Solvent Vapor Annealing for Controlled Pore Expansion of Block Copolymer-Assembled Inorganic Mesoporous Films

[Image: see text] Mesoporous inorganic thin films are promising materials architectures for a variety of high-value applications, ranging from optical coatings and purification membranes to sensing and energy storage devices. Having precise control over the structural parameters of the porous network is crucial for broadening their applicability. To this end, the use of block copolymers (BCP) as sacrificial structure-directing agents via micelle coassembly is a particularly attractive route, since the resultant pore size is directly related to scaling laws for the radius of gyration of the pore-forming macromolecule. However, tailoring the molecular weight of the BCP via bespoke synthesis is an elaborate process that requires precise control over highly sensitive reactions conditions. Alternative methods have emerged, based on supramolecular assembly or the addition of different swelling agents. Nevertheleses, to date, these present a negative impact on the structural order and pore size dispersity of the final inorganic mesoporous films.
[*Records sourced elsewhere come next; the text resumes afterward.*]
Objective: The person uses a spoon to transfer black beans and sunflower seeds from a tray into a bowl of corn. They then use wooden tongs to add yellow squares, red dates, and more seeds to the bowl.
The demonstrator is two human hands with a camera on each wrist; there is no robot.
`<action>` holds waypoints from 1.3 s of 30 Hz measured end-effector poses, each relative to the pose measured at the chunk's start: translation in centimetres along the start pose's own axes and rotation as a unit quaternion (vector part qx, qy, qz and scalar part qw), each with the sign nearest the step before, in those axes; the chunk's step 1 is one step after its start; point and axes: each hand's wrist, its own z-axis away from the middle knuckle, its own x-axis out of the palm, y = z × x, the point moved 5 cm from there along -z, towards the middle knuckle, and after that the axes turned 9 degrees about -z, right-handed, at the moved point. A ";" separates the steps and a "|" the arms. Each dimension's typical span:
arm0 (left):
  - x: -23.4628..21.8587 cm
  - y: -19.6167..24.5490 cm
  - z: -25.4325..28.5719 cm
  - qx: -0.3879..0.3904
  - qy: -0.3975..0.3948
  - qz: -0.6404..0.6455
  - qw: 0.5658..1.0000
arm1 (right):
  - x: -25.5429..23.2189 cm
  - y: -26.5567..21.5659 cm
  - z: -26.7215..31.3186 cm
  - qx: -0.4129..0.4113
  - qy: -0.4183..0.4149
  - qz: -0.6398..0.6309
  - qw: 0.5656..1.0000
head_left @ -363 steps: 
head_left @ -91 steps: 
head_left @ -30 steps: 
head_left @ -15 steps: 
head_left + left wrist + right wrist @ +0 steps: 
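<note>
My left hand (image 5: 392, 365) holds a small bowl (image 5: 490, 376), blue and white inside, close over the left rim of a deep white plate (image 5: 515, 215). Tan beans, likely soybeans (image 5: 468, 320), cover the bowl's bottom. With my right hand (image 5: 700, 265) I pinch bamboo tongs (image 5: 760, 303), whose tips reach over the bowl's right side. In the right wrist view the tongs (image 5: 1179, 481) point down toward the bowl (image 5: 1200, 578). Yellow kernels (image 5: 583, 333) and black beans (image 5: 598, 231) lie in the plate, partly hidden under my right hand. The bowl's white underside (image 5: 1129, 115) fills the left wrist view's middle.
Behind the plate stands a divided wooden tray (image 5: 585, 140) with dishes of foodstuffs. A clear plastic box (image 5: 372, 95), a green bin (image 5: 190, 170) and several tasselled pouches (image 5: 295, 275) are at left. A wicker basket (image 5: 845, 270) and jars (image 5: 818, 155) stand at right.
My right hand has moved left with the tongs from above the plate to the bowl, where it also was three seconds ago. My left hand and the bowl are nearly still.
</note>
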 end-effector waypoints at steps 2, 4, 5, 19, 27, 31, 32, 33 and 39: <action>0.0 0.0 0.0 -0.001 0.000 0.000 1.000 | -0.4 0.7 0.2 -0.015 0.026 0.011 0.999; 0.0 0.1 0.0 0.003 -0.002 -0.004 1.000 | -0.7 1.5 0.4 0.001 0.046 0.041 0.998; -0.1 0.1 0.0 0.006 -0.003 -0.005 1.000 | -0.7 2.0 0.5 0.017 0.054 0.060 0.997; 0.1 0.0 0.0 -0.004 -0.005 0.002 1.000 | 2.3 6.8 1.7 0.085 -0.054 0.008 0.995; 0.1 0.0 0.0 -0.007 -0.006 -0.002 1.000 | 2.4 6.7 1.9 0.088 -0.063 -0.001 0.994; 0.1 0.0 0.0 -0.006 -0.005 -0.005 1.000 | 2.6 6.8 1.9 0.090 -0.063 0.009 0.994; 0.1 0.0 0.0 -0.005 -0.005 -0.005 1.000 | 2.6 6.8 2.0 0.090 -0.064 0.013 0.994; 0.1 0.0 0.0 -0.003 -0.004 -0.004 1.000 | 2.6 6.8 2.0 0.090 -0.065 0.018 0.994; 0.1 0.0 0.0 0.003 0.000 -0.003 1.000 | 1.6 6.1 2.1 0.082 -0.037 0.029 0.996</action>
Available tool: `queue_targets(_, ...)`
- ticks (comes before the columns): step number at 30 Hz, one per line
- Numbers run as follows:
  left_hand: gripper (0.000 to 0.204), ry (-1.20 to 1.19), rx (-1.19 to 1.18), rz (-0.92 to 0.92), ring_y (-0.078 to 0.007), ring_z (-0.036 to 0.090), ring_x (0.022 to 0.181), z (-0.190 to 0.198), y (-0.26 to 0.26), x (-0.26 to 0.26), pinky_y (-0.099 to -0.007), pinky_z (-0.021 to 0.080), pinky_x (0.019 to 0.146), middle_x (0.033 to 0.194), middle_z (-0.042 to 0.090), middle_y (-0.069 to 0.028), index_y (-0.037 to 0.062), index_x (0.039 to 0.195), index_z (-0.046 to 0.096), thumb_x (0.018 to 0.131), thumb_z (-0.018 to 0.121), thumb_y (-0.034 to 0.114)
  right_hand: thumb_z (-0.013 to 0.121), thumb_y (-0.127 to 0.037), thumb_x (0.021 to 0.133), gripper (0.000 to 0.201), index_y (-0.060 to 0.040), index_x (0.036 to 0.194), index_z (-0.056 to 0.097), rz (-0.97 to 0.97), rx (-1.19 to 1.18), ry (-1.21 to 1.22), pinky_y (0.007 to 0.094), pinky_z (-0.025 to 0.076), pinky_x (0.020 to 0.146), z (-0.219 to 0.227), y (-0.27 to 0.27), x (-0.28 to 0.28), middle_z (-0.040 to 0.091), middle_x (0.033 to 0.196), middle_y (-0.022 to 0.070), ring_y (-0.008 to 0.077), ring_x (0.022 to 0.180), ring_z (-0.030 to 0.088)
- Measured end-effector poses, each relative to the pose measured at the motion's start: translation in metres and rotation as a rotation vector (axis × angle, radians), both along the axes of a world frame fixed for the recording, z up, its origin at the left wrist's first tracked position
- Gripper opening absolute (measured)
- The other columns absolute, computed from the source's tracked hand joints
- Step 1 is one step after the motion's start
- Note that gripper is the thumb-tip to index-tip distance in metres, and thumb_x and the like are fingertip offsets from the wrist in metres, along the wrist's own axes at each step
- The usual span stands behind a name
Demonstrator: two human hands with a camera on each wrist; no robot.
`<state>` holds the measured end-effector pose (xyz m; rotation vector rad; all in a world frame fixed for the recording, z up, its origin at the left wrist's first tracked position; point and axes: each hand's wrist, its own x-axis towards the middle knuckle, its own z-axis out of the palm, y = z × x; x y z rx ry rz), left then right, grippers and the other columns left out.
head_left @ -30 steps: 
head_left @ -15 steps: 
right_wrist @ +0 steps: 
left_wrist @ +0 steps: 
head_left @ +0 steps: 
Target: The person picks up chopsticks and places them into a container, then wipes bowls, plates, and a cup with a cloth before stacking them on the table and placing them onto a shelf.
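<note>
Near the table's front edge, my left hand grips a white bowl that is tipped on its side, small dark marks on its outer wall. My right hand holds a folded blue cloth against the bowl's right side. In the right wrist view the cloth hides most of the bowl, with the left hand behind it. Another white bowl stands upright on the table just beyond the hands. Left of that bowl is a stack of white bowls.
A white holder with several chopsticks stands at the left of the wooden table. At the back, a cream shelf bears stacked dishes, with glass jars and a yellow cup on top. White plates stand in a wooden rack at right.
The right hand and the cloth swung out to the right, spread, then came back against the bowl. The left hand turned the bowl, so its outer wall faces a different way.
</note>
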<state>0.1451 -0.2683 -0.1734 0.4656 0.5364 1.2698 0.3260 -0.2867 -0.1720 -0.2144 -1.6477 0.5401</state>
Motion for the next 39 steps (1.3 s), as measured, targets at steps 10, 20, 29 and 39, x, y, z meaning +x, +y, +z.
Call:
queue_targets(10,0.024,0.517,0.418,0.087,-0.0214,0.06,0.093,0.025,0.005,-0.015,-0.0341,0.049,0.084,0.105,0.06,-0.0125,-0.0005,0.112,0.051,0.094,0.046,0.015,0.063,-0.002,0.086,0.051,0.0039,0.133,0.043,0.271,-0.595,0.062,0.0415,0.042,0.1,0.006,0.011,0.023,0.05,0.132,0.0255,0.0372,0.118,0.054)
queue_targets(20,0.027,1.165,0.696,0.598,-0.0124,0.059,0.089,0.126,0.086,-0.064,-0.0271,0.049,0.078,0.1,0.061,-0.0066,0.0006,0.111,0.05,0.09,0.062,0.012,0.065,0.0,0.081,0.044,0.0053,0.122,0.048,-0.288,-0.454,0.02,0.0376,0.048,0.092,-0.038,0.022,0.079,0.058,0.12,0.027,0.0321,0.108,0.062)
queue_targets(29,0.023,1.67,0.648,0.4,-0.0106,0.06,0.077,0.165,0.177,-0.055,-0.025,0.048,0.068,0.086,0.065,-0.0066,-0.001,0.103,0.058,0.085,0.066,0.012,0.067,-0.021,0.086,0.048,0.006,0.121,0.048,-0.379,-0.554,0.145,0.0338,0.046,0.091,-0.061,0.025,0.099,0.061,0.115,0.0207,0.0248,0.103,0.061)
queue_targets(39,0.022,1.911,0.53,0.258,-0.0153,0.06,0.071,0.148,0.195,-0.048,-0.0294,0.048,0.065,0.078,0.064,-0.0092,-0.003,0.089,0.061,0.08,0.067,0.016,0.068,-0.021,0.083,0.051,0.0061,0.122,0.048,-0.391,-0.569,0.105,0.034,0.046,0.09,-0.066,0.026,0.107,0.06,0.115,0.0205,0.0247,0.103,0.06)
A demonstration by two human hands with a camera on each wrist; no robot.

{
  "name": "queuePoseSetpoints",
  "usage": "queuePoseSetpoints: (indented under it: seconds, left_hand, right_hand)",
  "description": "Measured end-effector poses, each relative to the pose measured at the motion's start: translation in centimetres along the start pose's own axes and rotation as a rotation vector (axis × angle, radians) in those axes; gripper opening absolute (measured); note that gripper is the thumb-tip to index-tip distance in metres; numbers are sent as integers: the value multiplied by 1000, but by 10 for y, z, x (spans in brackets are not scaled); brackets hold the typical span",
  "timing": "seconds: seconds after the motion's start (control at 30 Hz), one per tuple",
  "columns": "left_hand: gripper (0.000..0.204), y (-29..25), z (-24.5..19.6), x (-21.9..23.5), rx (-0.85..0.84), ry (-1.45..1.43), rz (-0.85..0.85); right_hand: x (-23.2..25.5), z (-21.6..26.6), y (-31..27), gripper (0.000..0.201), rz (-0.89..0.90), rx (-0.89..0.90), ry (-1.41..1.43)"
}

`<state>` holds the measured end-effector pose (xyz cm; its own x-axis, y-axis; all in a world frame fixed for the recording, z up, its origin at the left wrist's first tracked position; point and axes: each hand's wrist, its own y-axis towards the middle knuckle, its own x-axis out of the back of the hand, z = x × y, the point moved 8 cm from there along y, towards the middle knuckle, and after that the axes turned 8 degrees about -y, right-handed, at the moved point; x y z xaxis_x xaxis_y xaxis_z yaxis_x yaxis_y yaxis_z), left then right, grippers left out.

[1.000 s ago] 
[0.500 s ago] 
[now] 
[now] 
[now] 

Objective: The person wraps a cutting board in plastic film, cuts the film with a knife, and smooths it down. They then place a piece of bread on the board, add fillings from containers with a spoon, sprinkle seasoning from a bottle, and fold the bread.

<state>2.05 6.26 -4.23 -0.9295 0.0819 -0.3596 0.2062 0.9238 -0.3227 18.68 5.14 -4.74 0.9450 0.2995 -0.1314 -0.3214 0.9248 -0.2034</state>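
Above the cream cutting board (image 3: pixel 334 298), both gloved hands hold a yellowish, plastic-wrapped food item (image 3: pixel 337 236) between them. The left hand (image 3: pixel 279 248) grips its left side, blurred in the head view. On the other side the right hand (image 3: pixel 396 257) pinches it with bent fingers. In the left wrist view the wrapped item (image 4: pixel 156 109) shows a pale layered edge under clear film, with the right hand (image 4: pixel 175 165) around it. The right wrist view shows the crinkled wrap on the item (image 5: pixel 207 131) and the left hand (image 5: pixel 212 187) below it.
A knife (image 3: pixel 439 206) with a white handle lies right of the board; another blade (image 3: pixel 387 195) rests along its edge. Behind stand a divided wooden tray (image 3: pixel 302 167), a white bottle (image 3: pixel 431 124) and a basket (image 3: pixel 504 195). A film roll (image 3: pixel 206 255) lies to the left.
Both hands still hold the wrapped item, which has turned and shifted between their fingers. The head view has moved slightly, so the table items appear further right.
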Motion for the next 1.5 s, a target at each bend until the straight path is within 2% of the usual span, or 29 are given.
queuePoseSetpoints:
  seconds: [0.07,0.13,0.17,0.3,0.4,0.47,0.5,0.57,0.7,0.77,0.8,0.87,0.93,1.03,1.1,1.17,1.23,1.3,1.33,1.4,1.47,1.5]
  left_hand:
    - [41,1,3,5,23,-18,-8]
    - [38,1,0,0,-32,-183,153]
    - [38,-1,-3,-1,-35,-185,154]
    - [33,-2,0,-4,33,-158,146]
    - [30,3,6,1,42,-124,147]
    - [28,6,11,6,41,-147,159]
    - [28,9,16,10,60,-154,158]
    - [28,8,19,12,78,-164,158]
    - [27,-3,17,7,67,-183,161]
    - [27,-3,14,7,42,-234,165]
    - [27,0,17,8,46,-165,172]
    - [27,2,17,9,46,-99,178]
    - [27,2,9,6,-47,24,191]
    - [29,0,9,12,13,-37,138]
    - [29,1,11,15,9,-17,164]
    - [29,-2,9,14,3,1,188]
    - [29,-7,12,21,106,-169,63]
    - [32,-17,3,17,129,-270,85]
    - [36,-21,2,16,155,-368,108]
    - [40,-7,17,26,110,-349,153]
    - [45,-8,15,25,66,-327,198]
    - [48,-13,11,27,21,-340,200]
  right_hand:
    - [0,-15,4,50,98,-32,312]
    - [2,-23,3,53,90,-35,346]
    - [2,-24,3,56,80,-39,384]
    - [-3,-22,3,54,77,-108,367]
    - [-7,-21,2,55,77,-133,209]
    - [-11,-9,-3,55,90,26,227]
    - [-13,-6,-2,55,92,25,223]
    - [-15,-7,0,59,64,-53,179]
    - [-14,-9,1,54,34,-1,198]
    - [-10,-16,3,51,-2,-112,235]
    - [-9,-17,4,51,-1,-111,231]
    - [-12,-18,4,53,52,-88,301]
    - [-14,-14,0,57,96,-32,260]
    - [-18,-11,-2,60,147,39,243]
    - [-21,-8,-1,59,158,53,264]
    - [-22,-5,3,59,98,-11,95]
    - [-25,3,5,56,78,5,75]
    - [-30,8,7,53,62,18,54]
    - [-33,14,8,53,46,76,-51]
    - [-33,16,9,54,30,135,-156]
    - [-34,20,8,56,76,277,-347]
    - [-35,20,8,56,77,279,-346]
In this work, we propose a novel and effective method for control over pore size, porosity, and structural order, which relies on a synergistic combination of BCP selective swelling via solvent vapor annealing (SVA) and locking of the structure by condensation of the inorganic sol–gel precursors. The results obtained in this work for TiO(2) establish SVA as a new, straightforward, simple, and powerful route for the fabrication of mesoporous thin-film materials with controllable structural characteristics.